== WHAT IS REQUIRED ==
Return the listing beneath precisely, with every line intact.

== DATA PROVIDED ==
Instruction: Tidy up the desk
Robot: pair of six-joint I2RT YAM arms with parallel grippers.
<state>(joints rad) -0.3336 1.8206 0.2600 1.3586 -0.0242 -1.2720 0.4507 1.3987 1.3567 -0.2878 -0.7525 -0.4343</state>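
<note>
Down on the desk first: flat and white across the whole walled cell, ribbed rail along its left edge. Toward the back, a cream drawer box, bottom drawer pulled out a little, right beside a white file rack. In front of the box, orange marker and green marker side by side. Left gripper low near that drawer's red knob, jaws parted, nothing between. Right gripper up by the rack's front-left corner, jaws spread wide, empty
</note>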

== ANSWER BELOW ==
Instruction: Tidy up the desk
Robot: pair of six-joint I2RT YAM arms with parallel grippers.
<state>(joints rad) -0.3336 1.8206 0.2600 1.3586 -0.0242 -1.2720 0.4507 1.3987 1.3567 -0.2878 -0.7525 -0.4343</state>
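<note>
Down on the desk first: flat and white across the whole walled cell, ribbed rail along its left edge. Toward the back, a cream drawer box, bottom drawer pulled out a little, right beside a white file rack. In front of the box, orange marker and green marker side by side. Left gripper low near that drawer's red knob, jaws parted, nothing between. Right gripper up by the rack's front-left corner, jaws spread wide, empty
</note>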

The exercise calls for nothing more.